Return the data that follows, keeping every word and mark unchanged.

Dataset items:
..............................

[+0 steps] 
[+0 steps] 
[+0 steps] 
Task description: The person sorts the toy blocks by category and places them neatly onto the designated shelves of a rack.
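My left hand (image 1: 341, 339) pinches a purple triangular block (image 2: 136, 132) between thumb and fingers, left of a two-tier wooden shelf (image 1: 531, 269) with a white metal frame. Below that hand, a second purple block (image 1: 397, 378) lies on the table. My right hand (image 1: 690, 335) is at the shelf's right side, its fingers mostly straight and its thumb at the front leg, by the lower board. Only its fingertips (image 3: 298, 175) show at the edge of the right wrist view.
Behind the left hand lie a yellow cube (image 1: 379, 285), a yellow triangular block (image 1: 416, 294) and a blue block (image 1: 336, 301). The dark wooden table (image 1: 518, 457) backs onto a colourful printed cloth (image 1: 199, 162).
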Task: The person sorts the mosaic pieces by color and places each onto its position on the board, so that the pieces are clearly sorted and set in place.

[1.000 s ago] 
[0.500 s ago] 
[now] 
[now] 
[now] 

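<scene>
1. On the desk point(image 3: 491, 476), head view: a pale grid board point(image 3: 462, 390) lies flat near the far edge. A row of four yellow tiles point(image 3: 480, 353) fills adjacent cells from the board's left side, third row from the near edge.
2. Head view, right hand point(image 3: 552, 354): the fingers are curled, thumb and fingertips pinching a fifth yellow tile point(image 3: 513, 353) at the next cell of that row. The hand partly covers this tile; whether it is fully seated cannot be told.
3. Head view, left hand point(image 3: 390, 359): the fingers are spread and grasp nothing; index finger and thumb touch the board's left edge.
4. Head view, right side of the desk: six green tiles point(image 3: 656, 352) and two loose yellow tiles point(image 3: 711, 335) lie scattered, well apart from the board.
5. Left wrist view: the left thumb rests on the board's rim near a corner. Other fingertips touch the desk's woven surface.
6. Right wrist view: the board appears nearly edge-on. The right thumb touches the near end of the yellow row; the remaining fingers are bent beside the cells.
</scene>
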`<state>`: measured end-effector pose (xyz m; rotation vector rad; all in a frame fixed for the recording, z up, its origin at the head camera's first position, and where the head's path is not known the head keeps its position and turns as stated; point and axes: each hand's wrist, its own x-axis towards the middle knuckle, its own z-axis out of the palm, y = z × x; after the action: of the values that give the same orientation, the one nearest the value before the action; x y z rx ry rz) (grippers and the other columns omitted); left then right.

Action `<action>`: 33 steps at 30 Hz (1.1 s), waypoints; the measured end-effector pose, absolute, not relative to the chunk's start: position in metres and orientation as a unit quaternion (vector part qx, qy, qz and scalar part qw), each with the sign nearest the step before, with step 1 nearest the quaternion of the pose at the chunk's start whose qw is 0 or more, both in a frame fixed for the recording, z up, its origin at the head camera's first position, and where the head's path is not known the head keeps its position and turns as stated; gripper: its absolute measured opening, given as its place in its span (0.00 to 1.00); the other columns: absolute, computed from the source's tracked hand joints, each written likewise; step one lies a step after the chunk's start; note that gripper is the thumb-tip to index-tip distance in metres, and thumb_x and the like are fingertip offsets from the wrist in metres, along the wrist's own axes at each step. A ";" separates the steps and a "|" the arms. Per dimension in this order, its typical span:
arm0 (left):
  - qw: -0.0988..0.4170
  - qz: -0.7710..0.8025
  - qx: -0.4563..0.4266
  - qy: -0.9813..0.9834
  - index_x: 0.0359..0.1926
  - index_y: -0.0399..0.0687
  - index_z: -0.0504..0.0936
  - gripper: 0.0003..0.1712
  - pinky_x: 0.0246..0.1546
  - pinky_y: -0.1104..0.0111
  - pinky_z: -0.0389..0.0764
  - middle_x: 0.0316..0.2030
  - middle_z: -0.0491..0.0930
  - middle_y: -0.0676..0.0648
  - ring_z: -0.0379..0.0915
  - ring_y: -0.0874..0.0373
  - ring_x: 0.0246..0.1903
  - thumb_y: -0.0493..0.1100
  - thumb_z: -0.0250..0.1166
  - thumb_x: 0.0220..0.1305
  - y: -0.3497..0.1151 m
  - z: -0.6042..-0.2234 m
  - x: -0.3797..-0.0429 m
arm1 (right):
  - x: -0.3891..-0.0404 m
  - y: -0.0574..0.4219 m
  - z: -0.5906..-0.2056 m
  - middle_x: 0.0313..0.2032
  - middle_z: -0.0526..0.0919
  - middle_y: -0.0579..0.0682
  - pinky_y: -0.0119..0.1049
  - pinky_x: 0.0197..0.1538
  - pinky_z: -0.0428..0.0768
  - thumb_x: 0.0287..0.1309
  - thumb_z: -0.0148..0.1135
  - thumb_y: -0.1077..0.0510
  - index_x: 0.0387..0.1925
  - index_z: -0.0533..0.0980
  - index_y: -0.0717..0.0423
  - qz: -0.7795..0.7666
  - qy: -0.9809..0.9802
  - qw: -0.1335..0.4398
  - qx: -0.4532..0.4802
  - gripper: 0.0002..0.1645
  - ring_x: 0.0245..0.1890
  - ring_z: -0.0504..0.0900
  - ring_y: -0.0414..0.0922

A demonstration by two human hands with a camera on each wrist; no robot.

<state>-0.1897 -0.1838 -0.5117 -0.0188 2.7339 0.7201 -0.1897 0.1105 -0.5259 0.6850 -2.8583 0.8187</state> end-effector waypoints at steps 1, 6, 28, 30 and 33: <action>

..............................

Exercise answer:
[+0 steps] 
[+0 steps] 
[+0 steps] 
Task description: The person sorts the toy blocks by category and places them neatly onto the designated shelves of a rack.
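My left hand (image 1: 341, 339) pinches a purple triangular block (image 2: 136, 132) between thumb and fingers, left of a two-tier wooden shelf (image 1: 531, 269) with a white metal frame. Below that hand, a second purple block (image 1: 397, 378) lies on the table. My right hand (image 1: 690, 335) is at the shelf's right side, its fingers mostly straight and its thumb at the front leg, by the lower board. Only its fingertips (image 3: 298, 175) show at the edge of the right wrist view.
Behind the left hand lie a yellow cube (image 1: 379, 285), a yellow triangular block (image 1: 416, 294) and a blue block (image 1: 336, 301). The dark wooden table (image 1: 518, 457) backs onto a colourful printed cloth (image 1: 199, 162).
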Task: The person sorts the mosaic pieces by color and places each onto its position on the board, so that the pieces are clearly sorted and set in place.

[1.000 s ago] 
[0.500 s ago] 
[now] 
[now] 
[now] 

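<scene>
1. On the desk point(image 3: 491, 476), head view: a pale grid board point(image 3: 462, 390) lies flat near the far edge. A row of four yellow tiles point(image 3: 480, 353) fills adjacent cells from the board's left side, third row from the near edge.
2. Head view, right hand point(image 3: 552, 354): the fingers are curled, thumb and fingertips pinching a fifth yellow tile point(image 3: 513, 353) at the next cell of that row. The hand partly covers this tile; whether it is fully seated cannot be told.
3. Head view, left hand point(image 3: 390, 359): the fingers are spread and grasp nothing; index finger and thumb touch the board's left edge.
4. Head view, right side of the desk: six green tiles point(image 3: 656, 352) and two loose yellow tiles point(image 3: 711, 335) lie scattered, well apart from the board.
5. Left wrist view: the left thumb rests on the board's rim near a corner. Other fingertips touch the desk's woven surface.
6. Right wrist view: the board appears nearly edge-on. The right thumb touches the near end of the yellow row; the remaining fingers are bent beside the cells.
</scene>
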`<state>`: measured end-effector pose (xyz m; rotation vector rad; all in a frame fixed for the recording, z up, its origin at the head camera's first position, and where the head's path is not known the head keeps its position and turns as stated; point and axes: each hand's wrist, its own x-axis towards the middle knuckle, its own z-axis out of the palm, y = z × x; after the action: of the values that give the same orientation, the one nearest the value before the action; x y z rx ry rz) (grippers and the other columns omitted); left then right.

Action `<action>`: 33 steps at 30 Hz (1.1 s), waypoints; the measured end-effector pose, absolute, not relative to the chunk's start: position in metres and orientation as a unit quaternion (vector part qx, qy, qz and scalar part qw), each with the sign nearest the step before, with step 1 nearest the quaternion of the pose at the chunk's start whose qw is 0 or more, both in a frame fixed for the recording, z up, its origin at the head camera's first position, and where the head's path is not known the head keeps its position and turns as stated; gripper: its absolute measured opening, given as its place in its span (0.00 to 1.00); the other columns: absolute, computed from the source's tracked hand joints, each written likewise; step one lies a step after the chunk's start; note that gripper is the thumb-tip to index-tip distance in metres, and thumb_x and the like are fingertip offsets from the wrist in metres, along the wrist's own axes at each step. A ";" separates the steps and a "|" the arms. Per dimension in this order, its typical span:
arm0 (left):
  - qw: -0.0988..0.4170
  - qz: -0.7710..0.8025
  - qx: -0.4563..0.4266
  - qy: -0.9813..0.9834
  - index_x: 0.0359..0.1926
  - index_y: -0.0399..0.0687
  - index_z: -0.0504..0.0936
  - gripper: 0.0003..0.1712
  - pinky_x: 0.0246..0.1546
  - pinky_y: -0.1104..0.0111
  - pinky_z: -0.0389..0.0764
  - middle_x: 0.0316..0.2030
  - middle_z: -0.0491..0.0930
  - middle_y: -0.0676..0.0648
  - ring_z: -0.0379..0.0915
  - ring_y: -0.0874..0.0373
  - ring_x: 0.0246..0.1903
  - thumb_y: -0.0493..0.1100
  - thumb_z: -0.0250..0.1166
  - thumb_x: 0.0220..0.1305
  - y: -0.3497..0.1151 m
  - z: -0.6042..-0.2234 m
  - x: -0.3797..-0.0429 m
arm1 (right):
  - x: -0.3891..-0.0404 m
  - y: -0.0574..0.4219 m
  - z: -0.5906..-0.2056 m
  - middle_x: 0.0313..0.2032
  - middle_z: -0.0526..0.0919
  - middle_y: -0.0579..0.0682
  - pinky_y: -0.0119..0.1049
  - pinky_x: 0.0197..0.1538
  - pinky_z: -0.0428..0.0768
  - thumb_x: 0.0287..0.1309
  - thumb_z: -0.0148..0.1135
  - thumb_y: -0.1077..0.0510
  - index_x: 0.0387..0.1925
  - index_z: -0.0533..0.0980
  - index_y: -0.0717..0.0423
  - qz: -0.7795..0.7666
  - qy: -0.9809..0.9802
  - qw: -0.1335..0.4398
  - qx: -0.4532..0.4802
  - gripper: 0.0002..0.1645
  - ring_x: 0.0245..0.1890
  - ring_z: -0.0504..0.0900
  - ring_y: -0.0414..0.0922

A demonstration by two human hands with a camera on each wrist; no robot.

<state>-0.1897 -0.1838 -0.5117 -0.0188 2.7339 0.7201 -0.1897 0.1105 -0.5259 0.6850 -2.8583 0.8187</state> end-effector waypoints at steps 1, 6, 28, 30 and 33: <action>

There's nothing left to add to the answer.